David L. Stokes
Exploration of marine biodiversity of the Pacific Northwest. Basic concepts in evolution, development, ecology, and conservation are introduced through inquiry-guided exercises based in the marine environment. Examination of human impacts on marine environments and subsequent consequences for human health and welfare.
The marine environment is home to an exceedingly wide range of life forms. These diverse organisms, and the processes which they support, are of critical importance to humans—-biologically, economically, and culturally. In this class, we will learn about the diversity of marine life, the challenges we face in managing marine systems, the impacts humans are having on marine diversity, and current opportunities for conserving that diversity.
Student learning goals
Greater understanding of the diversity of marine life, particularly in the Pacific Northwest, and conservation and management issues related to marine organisms and ecosystems.
In-depth knowledge and understanding of a particular element of marine diversity and the conservation issues related to that element.
Increased understanding of the types of information on which our knowledge of marine systems is based, and improved ability to critically evaluate scientific data and hypotheses pertaining to marine organisms and systems.

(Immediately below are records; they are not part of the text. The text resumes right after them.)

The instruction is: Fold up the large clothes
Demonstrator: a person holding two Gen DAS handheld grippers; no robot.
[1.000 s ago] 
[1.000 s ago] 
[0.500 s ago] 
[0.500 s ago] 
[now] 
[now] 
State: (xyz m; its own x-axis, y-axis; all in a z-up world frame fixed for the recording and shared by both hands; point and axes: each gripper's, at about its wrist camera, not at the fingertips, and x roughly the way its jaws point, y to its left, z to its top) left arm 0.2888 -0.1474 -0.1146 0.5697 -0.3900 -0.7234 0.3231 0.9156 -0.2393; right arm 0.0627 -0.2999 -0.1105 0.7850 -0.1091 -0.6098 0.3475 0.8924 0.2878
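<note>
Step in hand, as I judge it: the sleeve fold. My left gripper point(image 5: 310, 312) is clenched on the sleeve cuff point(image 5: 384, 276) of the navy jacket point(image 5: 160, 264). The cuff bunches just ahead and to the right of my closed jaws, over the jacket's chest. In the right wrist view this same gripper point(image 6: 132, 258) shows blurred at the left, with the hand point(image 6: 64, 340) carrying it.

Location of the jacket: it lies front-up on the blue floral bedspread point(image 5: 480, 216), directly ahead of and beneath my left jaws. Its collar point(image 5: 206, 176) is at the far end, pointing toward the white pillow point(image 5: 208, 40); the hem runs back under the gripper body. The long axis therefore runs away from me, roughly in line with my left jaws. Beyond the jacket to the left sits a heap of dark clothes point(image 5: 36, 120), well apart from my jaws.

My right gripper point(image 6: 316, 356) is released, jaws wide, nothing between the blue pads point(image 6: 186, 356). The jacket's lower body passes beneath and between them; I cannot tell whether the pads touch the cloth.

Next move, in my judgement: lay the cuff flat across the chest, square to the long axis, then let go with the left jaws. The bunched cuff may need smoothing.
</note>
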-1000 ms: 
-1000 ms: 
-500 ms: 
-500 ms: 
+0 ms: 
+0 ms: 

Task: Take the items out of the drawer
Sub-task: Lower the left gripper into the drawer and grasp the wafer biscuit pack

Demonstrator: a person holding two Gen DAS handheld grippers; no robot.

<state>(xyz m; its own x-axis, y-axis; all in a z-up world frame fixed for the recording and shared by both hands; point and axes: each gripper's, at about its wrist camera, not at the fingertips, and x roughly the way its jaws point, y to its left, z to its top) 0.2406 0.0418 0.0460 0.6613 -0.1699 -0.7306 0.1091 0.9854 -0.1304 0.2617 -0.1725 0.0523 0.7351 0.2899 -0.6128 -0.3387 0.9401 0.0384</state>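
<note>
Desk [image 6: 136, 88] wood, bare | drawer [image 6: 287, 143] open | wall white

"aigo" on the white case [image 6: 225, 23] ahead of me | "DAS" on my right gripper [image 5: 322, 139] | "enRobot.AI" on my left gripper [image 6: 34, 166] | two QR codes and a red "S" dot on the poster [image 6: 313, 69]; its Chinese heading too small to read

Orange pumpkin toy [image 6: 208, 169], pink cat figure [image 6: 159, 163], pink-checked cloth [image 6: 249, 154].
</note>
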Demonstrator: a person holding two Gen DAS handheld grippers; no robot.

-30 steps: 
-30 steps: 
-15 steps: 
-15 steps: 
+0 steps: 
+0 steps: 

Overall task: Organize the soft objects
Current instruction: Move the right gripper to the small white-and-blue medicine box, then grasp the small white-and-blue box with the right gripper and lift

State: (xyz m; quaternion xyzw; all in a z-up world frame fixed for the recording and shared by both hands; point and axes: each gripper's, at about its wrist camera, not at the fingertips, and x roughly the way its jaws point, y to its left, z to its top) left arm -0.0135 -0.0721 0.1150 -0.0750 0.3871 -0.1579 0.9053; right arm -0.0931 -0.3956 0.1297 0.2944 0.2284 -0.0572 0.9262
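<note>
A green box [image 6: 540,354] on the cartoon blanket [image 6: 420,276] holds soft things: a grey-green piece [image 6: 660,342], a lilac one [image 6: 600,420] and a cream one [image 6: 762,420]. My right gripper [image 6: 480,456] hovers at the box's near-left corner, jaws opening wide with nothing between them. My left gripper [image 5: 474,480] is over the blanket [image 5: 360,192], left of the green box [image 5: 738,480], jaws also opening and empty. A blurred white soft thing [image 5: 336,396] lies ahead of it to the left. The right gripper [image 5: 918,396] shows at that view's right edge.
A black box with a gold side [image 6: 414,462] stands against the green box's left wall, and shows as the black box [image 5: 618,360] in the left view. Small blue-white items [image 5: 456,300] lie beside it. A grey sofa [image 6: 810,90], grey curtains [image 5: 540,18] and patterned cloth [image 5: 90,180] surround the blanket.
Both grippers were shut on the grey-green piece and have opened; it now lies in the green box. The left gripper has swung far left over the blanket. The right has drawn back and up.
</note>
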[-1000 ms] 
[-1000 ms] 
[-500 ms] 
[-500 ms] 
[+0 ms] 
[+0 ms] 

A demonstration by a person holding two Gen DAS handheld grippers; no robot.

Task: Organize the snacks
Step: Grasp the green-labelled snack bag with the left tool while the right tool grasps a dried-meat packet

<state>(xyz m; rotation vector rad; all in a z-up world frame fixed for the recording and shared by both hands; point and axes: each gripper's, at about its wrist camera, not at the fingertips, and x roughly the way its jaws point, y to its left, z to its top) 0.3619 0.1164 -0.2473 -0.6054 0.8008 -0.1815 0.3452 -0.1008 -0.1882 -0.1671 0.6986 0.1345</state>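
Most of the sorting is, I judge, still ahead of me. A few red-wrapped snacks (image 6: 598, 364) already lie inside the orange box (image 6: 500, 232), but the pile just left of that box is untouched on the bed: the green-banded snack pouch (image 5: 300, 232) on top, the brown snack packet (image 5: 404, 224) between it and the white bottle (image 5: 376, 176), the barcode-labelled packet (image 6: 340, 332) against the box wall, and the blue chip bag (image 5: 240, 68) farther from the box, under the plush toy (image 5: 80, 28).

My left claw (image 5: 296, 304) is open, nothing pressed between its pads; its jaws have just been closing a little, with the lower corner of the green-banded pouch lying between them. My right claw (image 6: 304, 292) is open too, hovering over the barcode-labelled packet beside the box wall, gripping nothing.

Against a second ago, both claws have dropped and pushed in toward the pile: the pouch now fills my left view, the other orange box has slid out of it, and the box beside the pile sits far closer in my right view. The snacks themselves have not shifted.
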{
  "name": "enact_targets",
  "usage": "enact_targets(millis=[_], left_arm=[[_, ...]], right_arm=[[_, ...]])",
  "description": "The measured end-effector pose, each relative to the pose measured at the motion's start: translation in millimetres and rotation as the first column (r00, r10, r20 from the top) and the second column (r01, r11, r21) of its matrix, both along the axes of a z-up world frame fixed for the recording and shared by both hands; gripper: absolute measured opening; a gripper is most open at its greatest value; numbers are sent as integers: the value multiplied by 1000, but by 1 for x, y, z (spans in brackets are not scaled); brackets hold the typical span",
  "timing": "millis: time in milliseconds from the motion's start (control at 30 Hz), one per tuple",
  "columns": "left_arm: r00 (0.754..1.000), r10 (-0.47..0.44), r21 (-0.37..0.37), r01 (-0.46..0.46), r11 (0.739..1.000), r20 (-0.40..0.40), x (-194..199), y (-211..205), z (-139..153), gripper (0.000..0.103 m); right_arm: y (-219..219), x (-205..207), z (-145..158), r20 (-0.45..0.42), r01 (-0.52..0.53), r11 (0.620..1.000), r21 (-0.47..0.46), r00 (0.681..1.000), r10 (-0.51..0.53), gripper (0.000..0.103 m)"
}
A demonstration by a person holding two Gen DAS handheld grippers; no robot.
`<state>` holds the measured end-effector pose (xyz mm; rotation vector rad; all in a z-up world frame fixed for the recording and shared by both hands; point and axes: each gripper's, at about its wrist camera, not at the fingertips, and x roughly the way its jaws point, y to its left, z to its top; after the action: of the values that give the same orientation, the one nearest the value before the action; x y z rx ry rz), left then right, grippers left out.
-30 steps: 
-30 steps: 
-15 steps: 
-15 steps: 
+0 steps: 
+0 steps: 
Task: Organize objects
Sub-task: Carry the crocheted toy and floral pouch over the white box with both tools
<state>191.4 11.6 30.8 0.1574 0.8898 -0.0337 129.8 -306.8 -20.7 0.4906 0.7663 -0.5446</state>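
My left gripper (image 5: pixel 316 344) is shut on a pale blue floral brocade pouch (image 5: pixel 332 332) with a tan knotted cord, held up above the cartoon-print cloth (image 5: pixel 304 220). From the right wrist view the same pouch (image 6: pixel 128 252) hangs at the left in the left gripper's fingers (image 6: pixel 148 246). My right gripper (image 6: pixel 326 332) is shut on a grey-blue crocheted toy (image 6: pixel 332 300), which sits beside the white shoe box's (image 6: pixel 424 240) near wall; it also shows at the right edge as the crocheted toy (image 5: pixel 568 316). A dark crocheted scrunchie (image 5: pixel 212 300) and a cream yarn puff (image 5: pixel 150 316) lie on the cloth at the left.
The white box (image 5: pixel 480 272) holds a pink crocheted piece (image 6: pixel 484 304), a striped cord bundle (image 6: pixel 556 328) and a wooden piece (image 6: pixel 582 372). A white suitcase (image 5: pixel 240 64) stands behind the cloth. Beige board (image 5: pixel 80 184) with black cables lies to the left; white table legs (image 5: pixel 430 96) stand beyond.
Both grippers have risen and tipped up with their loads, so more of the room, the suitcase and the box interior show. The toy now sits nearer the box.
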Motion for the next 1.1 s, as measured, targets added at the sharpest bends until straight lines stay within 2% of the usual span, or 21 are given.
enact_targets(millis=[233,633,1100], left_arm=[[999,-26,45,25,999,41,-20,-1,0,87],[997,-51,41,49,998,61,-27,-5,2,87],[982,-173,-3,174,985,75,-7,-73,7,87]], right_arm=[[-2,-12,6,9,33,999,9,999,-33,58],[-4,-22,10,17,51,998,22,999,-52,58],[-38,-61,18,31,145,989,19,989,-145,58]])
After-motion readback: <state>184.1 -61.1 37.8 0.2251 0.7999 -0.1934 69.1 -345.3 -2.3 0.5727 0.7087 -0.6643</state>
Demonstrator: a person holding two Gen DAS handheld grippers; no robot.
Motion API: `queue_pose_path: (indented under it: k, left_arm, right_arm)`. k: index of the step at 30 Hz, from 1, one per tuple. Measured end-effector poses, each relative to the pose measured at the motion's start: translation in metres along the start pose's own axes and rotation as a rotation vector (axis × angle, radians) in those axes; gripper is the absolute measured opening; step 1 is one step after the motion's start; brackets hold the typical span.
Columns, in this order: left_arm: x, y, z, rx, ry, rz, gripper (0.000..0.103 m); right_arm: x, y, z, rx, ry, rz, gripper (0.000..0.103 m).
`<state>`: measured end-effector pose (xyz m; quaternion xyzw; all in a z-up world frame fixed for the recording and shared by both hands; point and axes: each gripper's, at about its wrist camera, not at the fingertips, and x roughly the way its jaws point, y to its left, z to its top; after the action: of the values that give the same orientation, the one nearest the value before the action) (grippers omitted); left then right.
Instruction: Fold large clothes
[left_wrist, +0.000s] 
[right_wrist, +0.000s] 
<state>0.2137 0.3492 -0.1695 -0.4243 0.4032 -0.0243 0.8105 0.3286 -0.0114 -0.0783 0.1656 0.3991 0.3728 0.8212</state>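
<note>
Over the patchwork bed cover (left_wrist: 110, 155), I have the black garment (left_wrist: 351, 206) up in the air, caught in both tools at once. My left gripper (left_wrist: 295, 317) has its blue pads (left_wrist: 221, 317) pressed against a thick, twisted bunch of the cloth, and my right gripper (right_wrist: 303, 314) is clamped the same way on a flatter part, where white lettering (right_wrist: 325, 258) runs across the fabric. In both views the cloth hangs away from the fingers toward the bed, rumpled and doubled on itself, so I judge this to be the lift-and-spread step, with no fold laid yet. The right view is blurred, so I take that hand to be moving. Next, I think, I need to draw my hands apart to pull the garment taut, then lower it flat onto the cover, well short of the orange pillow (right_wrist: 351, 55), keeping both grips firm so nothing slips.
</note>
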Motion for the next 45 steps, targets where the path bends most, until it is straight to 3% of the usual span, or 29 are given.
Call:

Improved ability to communicate knowledge and understanding of marine diversity, systems, and issues to others, both in oral and written form.
General method of instruction
Most classes will be a mix of lecture and discussion. We will take one Saturday field trip (required).
Recommended but not required: One of the following: BIS 243 Introduction to Environmental Issues, or equivalent BIS 390 Ecology and the Environment, or equivalent
Class assignments and grading
Grades will be determined based on tests, one individual or group project, and class participation.